Casi la mitad de la Generación Z mexicana está fuera del mercado laboral

El 47.6 % de los jóvenes de entre 15 y 29 años no participa en actividades económicas; mujeres y personas sin acceso a vivienda digna enfrentan las mayores desigualdades.

De acuerdo con los datos más recientes del Instituto Nacional de Estadística y Geografía (INEGI), la Generación Z mexicana —integrada por personas de entre 15 y 29 años— enfrenta una de las situaciones laborales más complejas de los últimos años, pues casi la mitad (47.6%) no participa en actividades económicas formales o informales.

El estudio detalla que, de los 30.4 millones de jóvenes que conforman este grupo, 14.5 millones no tienen empleo. La brecha de género sigue siendo un desafío estructural: 63.4% de quienes no trabajan son mujeres, lo que refleja la persistencia de obstáculos para su inserción en el mercado laboral, desde la falta de oportunidades hasta las responsabilidades domésticas no remuneradas.

En términos de desocupación, la tasa entre la población joven alcanza el 4.8%, casi el doble del promedio nacional de 2.5% registrado entre personas de 15 años o más. Además, la falta de acceso a vivienda digna agrava la precariedad de este sector: la Comisión Nacional de Vivienda (Conavi) estima que 9.8 millones de jóvenes —equivalentes al 26.1% del total— habitan en casas con algún tipo de rezago estructural o servicios deficientes.

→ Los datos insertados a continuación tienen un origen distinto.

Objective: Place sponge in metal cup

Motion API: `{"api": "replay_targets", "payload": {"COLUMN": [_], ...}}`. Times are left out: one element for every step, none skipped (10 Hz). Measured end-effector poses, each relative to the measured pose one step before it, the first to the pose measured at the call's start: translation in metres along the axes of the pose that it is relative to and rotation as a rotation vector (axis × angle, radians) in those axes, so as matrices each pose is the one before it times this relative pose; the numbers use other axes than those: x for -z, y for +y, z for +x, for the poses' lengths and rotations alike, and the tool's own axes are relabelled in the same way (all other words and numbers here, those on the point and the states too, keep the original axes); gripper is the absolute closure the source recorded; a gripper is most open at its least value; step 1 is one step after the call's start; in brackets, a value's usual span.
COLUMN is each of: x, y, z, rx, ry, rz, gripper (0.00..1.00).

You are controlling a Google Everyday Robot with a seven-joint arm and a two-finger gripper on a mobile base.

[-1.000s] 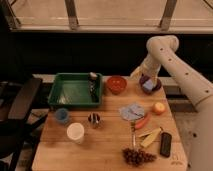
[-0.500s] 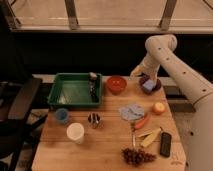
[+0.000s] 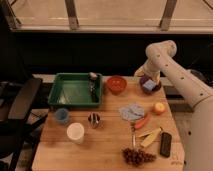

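Note:
The sponge, blue face up, lies in a dark purple bowl at the back right of the wooden table. My gripper hangs at the end of the white arm directly over the bowl, just above or touching the sponge. The metal cup, small and shiny with a dark inside, stands upright near the table's middle-left, in front of the green tray and well apart from the gripper.
A green tray with a small item at its right edge sits back left. A red bowl, blue cup, white cup, grey-blue cloth, round fruit, carrot, banana, black remote and grapes crowd the table.
The gripper has shifted slightly to the left over the purple bowl. Nothing on the table has moved.

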Motion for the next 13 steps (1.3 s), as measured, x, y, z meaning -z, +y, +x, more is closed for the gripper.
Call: {"api": "replay_targets", "payload": {"x": [-0.00921,-0.00750,-0.00625,-0.00699,-0.00835,-0.00435,-0.00602,-0.00525,-0.00318,-0.00248,-0.00356,-0.00257,-0.00285], "y": [0.00391,-0.00063,-0.00048,0.00471,0.00316,-0.00120,-0.00239,0.00389,0.00279,-0.00112,-0.00345,0.00021,0.00224], "z": [0.00520,0.00348,0.00281,0.00546,0.00352,0.00109,0.00090,0.00177,0.00310,0.00065,0.00016,0.00096,0.00191], "rx": [-0.01749,-0.01146,-0.01478,-0.01847,-0.01963,-0.00892,-0.01127,-0.01018,-0.00741,0.00058,0.00391,0.00054,-0.00347], "ry": [0.00088,-0.00180,-0.01165,-0.00821,-0.01251,-0.00932,-0.01513,-0.00943,-0.00432,-0.00382,-0.00480,-0.00134,0.00225], "rz": [-0.00369,0.00226,0.01256,0.00857,0.01208,0.01164,0.02258,0.01558,0.02088,0.01215,0.01579,0.00976,0.01204], "gripper": [0.20,0.20,0.20,0.20,0.20,0.20,0.20,0.20,0.20,0.20,0.20,0.20,0.20]}}
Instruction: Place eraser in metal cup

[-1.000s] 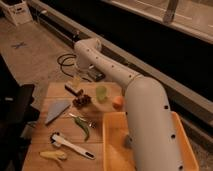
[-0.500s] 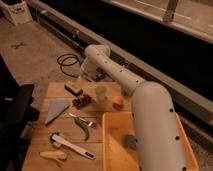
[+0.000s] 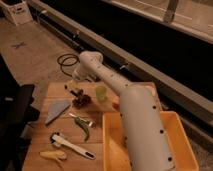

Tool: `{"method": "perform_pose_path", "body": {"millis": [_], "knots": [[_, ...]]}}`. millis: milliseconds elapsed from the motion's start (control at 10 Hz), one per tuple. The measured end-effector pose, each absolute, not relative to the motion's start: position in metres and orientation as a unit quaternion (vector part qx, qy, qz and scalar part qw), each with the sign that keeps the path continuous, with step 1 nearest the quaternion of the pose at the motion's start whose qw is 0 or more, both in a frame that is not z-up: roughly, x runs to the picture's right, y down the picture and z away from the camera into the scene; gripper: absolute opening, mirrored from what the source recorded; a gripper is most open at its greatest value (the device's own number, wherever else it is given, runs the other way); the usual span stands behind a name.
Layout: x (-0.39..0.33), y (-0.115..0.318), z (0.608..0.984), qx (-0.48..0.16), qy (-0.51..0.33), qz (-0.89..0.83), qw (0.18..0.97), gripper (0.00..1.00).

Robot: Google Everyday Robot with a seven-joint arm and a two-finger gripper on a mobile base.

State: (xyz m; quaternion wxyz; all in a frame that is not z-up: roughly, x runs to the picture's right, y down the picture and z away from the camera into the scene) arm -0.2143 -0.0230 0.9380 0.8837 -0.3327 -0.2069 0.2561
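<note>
No eraser and no metal cup show in this view. My arm reaches from the lower right across the wooden table (image 3: 47,132) to its far left corner. My gripper (image 3: 75,86) hangs there, just above the table's far edge, beside a small pale object (image 3: 69,89) that I cannot identify. A pale green translucent cup (image 3: 101,93) stands to the right of the gripper. A dark bunch of grapes (image 3: 81,100) lies just in front of the gripper.
On the table lie a grey wedge-shaped piece (image 3: 56,111), a green pepper (image 3: 84,128), a white-handled tool (image 3: 70,145) and a yellow banana (image 3: 54,156). A yellow tray (image 3: 180,145) sits at the right, partly behind my arm. A black cable (image 3: 66,62) coils on the floor beyond.
The arm's end has swung left and down, bringing the gripper lower towards the table's far left corner. The objects on the table have not moved.
</note>
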Motion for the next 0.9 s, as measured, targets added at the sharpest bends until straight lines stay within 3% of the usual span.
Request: {"method": "perform_pose_path", "body": {"millis": [900], "knots": [[-0.207, -0.022, 0.976, -0.306, -0.119, 0.264, 0.907, 0.65]]}}
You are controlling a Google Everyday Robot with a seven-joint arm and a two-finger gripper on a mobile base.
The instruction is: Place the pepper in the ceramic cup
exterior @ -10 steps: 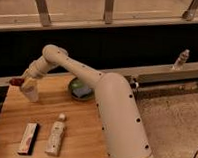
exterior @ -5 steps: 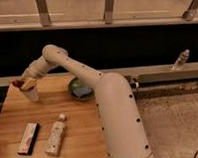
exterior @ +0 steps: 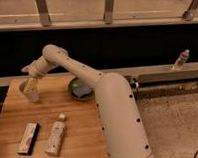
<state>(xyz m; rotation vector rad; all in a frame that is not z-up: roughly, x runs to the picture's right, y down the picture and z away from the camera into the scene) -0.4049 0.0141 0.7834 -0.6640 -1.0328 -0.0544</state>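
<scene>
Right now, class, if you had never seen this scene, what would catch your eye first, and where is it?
First, the big white robot arm sweeping from bottom right to the table's far left, where its gripper sits over the ceramic cup. Next, the dark green bowl mid-table behind it. Then the small bottle and flat box lying at the wooden table's near edge.

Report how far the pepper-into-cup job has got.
Done: the arm has reached across the wooden table and the gripper sits right over the ceramic cup at the far left corner.
In hand: the drop itself; the pepper is not visible, so I cannot tell whether it is held or already inside.
Left: confirming the pepper is in the cup and pulling the arm away. The green bowl is not involved.
</scene>
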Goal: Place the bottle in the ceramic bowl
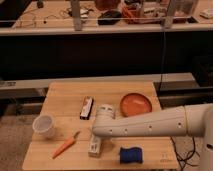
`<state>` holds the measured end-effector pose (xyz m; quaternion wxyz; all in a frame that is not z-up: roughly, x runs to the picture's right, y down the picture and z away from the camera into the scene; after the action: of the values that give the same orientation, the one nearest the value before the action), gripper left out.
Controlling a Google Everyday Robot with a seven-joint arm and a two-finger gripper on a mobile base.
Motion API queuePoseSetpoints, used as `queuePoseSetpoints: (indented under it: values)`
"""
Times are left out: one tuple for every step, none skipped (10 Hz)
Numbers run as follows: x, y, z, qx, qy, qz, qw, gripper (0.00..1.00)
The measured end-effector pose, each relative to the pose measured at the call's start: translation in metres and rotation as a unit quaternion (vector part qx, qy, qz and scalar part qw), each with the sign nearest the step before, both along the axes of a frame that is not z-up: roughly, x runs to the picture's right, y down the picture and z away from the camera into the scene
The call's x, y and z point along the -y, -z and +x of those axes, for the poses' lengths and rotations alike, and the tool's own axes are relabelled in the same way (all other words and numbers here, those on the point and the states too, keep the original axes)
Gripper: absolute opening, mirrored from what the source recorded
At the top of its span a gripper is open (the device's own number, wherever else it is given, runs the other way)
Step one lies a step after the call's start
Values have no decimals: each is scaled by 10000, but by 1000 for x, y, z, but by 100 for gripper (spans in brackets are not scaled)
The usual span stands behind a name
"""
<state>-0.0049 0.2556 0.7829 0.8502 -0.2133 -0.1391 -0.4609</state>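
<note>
The bottle (94, 146), slim and white with a yellowish-green label, lies on the wooden table (65, 97) near its front edge. My gripper (99, 134) is at the end of the white arm that reaches in from the right. It hangs right over the bottle's upper end, and the arm hides where they meet. The ceramic bowl (136, 104), shallow, round and orange, sits empty at the table's right, behind the arm.
A dark rectangular bar (87, 108) lies at mid-table. A white cup (44, 126) stands at the left. A carrot (65, 146) lies at the front left and a blue object (130, 155) at the front right. A cluttered bench runs behind.
</note>
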Motion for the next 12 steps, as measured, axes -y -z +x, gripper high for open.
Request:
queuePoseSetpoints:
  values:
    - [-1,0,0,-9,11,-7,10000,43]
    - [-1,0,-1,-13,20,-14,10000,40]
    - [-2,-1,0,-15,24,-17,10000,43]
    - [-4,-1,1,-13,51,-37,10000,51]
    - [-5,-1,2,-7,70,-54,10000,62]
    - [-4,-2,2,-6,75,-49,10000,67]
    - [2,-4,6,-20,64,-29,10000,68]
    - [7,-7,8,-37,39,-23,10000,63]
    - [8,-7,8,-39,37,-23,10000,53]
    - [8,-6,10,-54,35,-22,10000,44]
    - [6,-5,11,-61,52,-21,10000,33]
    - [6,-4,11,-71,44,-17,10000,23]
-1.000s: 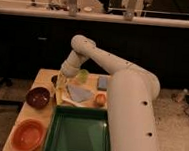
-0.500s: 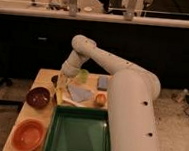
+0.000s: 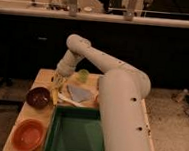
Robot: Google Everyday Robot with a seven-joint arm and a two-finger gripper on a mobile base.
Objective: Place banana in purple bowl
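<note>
camera view puts the banana [image 3: 54, 93] toward the left edge of the counter [image 3: 46, 78], its long axis running from the far edge to the near edge and its far end right under the gripper [image 3: 59, 80]. you cannot tell whether the gripper has hold of it. the purple bowl [image 3: 37, 97] sits just beside the banana, leftward.

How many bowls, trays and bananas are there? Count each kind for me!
Bowls: 2, the purple bowl and the orange bowl
Trays: 1, the green tray
Bananas: 1, the banana, beside the purple bowl, with the gripper close to it
Total: 4
</note>
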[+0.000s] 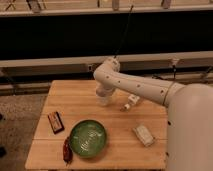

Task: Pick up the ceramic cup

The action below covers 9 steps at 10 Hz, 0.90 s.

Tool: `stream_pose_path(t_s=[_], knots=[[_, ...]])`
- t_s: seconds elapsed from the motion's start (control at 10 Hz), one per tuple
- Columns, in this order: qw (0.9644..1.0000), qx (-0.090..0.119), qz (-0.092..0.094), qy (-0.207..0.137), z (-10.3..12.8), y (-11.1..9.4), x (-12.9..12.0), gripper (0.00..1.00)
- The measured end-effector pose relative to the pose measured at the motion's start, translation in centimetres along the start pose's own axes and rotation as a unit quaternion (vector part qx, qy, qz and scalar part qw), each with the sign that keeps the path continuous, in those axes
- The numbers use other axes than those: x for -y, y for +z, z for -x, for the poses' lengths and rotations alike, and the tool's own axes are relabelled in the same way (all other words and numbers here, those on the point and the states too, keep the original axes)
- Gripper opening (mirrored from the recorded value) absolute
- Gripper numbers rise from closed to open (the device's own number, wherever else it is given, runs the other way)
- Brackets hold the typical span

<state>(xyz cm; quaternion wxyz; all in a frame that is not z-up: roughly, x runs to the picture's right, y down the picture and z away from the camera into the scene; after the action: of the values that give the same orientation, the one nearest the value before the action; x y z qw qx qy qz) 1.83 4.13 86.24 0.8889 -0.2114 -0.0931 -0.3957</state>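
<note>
Camera view only, so I go by that: my arm (135,86) reaches in from the right and bends down over the far middle of the wooden table (75,97). The gripper (104,93) hangs right at the ceramic cup (104,100), whose pale lower part shows just under the wrist, upright on the tabletop as far as I can tell. The wrist hides the grasp, so I cannot tell whether the cup is already clamped or not.

My judgement: the approach is done and the gripper is in place at the cup; the lift is not yet done, since the cup's base appears to rest on the wood.

Other things lie apart from it: the white tube (130,102) just to the right, the green bowl (88,138) nearer the front edge, and a pale block (143,135) front right.
</note>
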Motion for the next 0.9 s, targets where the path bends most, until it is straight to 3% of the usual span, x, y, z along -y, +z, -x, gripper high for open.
stream_pose_path(t_s=[0.2,0.5,0.9], knots=[[1.0000,-0.002,0.002,-0.002,-0.1,0.3,-0.2,0.30],[0.9999,-0.003,0.002,-0.011,-0.4,-2.1,0.4,0.05],[0.9995,0.000,0.000,-0.032,-0.5,-4.7,1.2,0.04]])
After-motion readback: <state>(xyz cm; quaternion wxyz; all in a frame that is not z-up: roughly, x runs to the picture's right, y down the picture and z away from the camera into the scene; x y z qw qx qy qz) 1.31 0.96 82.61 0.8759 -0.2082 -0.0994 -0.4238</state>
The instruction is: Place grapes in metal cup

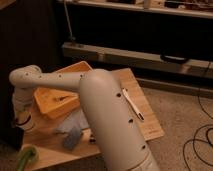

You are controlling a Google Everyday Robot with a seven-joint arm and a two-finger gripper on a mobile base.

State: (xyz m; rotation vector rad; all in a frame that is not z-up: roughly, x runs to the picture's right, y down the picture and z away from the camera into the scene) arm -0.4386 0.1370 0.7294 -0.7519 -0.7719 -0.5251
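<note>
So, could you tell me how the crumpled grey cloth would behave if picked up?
The grey cloth lies in soft folds on the wooden table, so it is probably floppy and would drape. It looks thin, so likely light. The gripper is at the table's left edge, apart from it.

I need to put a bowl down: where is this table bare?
Bare wood lies on the table right of the white utensil, out to the right edge. The left is crowded: yellow tray, grey cloth, green object, with the end effector at the left edge.
</note>
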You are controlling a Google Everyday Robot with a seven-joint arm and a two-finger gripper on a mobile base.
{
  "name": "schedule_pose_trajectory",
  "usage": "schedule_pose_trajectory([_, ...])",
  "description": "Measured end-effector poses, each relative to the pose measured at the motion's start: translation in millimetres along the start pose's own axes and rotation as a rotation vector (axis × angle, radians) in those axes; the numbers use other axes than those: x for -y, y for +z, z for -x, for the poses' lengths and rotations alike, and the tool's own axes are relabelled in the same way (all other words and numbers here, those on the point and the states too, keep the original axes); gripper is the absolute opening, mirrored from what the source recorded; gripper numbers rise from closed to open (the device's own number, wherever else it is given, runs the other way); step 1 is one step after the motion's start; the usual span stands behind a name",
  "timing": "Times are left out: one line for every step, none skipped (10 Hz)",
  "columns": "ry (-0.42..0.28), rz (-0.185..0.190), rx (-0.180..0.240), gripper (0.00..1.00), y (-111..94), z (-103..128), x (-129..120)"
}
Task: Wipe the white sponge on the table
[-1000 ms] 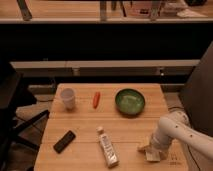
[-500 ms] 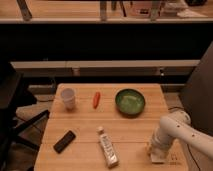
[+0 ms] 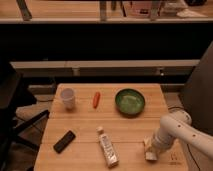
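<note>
Gripper (image 3: pixel 152 149) stands at the 5 o'clock corner of the table (image 3: pixel 131 128), jaws pinching the white sponge (image 3: pixel 148 156) there; green bowl (image 3: pixel 130 102) is at 11 o'clock from it.

My one camera is looking down from high over the near edge of the table (image 3: pixel 127 127), facing across it toward the dark wall behind and taking in the whole top from some way off; my gripper (image 3: pixel 152 149) is showing at the near right corner, clamped on the white sponge (image 3: pixel 149 157)
</note>
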Motion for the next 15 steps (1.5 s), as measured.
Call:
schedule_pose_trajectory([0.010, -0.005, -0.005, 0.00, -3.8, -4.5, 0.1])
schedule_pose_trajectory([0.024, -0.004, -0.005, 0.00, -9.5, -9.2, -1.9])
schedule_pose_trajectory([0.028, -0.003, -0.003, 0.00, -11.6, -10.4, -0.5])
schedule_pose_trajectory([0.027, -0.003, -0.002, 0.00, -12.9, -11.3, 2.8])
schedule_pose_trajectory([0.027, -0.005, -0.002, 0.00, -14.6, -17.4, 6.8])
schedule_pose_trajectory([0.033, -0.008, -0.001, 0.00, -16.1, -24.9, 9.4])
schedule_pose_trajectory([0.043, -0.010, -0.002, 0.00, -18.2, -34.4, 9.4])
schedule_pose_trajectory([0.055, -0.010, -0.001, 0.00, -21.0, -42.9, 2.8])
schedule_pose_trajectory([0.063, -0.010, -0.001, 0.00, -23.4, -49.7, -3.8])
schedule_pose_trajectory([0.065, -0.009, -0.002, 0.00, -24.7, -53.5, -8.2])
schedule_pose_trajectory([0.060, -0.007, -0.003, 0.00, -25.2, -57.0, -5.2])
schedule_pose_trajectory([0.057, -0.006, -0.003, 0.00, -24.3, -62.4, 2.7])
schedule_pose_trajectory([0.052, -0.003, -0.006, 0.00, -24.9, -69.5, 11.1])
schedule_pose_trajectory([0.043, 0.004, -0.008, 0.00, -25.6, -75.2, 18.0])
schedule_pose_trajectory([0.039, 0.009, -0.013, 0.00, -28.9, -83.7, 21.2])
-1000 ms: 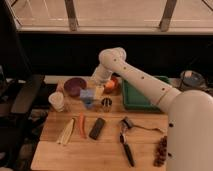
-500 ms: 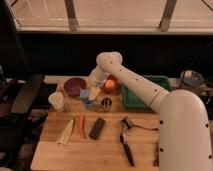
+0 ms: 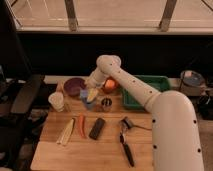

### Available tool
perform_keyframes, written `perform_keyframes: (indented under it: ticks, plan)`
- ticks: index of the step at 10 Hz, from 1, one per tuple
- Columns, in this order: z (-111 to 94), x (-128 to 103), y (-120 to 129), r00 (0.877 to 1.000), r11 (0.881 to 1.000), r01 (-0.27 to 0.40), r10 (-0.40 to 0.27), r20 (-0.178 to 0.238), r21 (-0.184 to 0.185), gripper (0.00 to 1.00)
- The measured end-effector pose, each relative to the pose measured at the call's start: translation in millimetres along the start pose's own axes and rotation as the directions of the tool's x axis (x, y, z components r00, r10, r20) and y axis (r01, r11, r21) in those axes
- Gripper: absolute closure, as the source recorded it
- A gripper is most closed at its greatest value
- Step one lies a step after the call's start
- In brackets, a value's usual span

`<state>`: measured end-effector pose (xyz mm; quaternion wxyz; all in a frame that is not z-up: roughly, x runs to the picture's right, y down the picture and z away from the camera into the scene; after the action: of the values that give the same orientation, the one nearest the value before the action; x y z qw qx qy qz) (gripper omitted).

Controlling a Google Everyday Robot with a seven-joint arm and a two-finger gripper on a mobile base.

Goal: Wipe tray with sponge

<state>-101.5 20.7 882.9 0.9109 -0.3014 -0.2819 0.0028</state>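
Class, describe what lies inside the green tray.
Only green floor shows in the tray; the arm hides its left part. The hand is outside, left of the tray, near the purple bowl.

The gripper [image 3: 92, 95] is low at the board's [image 3: 60, 156] rear left, hemmed in by the purple bowl [image 3: 74, 86], blue cup [image 3: 84, 94] and small dark cup [image 3: 106, 103]. The arm [image 3: 131, 85] crosses over the orange bowl [image 3: 110, 84] and the near-left corner of the tray [image 3: 159, 81]; the rest of the tray appears unobstructed. Open wood lies along the front edge, left of the black tool [image 3: 126, 147] and below the black block [image 3: 97, 128].
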Motion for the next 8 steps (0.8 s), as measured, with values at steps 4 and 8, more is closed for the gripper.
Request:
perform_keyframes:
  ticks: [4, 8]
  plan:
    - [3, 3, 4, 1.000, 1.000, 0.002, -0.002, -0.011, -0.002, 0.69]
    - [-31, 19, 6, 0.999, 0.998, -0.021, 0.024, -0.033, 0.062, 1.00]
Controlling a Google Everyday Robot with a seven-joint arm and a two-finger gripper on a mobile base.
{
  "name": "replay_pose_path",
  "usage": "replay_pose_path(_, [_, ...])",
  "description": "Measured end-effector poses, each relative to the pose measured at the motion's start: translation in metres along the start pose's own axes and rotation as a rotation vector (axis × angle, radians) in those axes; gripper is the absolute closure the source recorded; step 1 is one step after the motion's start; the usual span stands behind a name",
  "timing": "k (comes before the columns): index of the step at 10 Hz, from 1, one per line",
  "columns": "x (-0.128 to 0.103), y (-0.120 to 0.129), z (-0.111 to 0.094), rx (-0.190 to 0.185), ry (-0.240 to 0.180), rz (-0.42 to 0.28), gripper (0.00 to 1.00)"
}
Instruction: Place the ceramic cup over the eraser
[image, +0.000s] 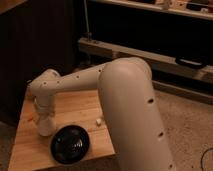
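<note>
The claw (45, 125) hangs low over the tabletop (75, 107), clenched, just beside the black bowl (70, 145). I cannot see the eraser; it may sit right under the claw.

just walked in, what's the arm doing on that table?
The robot's single arm reaches down over the left side of the wooden table. Its gripper is low at the tabletop with jaws shut, right beside the black bowl. I can't tell whether it holds anything. The eraser is not in sight.
</note>
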Motion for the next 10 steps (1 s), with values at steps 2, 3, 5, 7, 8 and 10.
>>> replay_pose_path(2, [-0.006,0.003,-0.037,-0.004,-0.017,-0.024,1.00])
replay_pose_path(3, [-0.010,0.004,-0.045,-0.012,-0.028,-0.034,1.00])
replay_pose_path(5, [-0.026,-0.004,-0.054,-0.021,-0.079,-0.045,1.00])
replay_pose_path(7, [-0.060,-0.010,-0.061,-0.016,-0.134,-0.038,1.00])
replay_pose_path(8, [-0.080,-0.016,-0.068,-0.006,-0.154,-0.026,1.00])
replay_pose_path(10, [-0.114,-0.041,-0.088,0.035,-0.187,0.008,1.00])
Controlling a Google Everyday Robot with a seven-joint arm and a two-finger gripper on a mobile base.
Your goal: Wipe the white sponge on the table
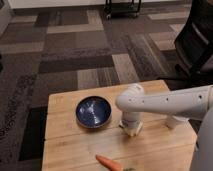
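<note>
My gripper (131, 128) points straight down at the wooden table (70, 145), just right of the table's middle. Its white arm (170, 102) reaches in from the right. A small pale white block, the white sponge (133, 132), shows at the gripper's lower end and rests on the table top. The gripper's body hides most of it, so I cannot tell how it is held.
A dark blue bowl (94, 111) stands on the table just left of the gripper. An orange carrot (108, 163) lies at the table's front edge. A black office chair (199, 42) stands at the right, beyond the table. A black cart (122, 7) is far back on the carpet.
</note>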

El académico Cristhian Ascencio, especialista en temas de juventud, señaló que esta realidad obedece a factores estructurales como las secuelas económicas de la pandemia, la precarización laboral, el aumento del costo de la vida, la crisis habitacional y el deterioro ambiental. En su análisis, subrayó que no se trata únicamente de una generación inconforme, sino de una población que exige justicia social, estabilidad económica y oportunidades reales de desarrollo.

Ascencio enfatizó la necesidad de que las políticas públicas pongan especial atención en este sector, priorizando la generación de empleo digno, el acceso a la educación y la vivienda, así como la creación de espacios que fomenten la participación y el bienestar juvenil.